Here, the Social Security consultant physician, Dr. Dave, opined in March 2018 that “[d]ue to Crohn's disease, [Robert] would have the need for frequent restroom intervals through the day which may cause interruption in routine ability to continuously perform duties.” Docket Item 8 at 359. But the ALJ rejected Dr. Dave's “functional limitations related to frequent diarrhea” because they were “not supported by subsequent evidence indicating improvement with Ste[L]ara, ” id. at 25, a medication that Robert began taking in December 2017, id. at 23. The ALJ also credited what he said was Robert's “frequent denial” of digestive symptoms, id. at 26, to conclude that Robert did not need frequent restroom breaks.

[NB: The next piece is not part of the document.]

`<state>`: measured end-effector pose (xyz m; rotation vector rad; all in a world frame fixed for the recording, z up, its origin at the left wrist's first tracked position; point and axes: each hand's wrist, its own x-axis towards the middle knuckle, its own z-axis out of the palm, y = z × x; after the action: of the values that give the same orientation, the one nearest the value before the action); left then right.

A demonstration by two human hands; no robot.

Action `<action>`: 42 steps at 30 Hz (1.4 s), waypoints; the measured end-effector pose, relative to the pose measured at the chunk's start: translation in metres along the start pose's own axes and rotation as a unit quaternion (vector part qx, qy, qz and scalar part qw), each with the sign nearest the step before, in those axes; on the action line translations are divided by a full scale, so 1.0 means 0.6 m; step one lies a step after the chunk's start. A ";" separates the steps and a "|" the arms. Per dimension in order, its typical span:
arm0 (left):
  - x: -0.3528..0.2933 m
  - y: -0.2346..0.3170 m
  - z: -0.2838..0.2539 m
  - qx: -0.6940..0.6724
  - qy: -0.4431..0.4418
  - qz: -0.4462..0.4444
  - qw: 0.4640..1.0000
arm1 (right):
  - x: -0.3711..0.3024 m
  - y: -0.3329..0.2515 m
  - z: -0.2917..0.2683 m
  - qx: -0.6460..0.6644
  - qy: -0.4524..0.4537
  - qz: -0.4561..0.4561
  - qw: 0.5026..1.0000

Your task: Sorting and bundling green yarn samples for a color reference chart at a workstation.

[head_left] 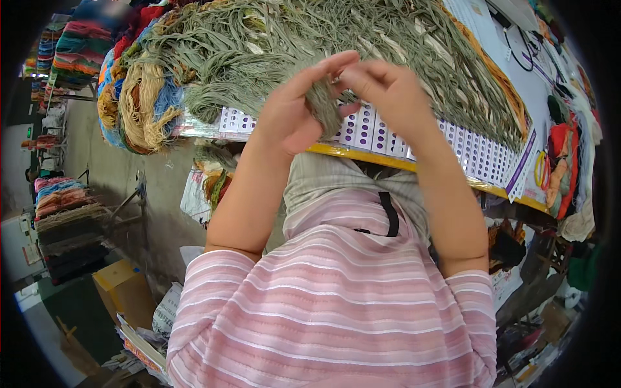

The ALJ's conclusion that Robert's diarrhea improved with SteLara has some support in the record. See id. at 398 (evaluation report completed by Richard Kaplan, M.D., observing that “SteLara seems to be working well”). But a few months after Robert began taking SteLara, he told Dr. Dave that he still was having “20 to 30 bowel movements a day, ” id. at 356, and Dr. Dave opined that Robert still would need frequent restroom breaks due to diarrhea, id. at 359. About a year later, Robert reported loose stools twenty times a day, and Dr. Kowalski opined that because of that and other symptoms, Robert would be absent from work more than four days each month. Id. at 383. So Robert's diarrhea may have improved, but there is no reason to believe it improved so much that Dr. Dave's opinion that Robert needed frequent restroom breaks was incorrect.

Moreover, the record simply does not support the ALJ's reliance on Robert's “frequent denial of . . . symptoms” associated with Crohn's disease. See id. at 26. In support of that reference, the ALJ cited three medical records, only one of which actually supports what the ALJ said. More specifically, the ALJ cited “Exhibit[] 10F, ” id., which in fact indicates that Robert denied diarrhea at that time, see id. at 366 (notes from October 2018 visit with Dr. Kowalski). But the ALJ also cited Exhibit “11F at 4” and “13F at 4, ” id. at 26, which say nothing about Robert's complaints other than that he was “in no acute distress, ” see id. at 380 (notes from May 2019 visit with Dr. Kowalski), 392 (notes from August 2019 visit with Dr. Kowalski). What is more, while the ALJ cited Exhibits 11F and 13F, he ignored the intervening exhibit-Exhibit 12F-which explicitly noted Robert's symptoms of “loose stools 20x/d[ay], ” predicted that Robert would have “‘good days' and ‘bad days, '” and concluded that Robert would be absent from work more than four days a month “as a result of [his] symptoms or treatment.” Id. at 383 (August 2019 evaluation by Dr. Kowalski) (emphasis omitted). So Robert did not “frequent[ly]” deny symptoms of Crohn's disease, id. at 26, and the ALJ not only miscited the record to try to support that conclusion, but he also cherry-picked from the record as well. See Younes v. Colvin, 2015 WL 1524417, at *8 (N.D.N.Y. Apr. 2, 2015) (“‘Cherry picking' can indicate a serious misreading of evidence, failure to comply with the requirement that all evidence be taken into account, or both.”) (citing Genier v. Astrue, 606 F.3d 46, 50 (2d Cir. 2010)).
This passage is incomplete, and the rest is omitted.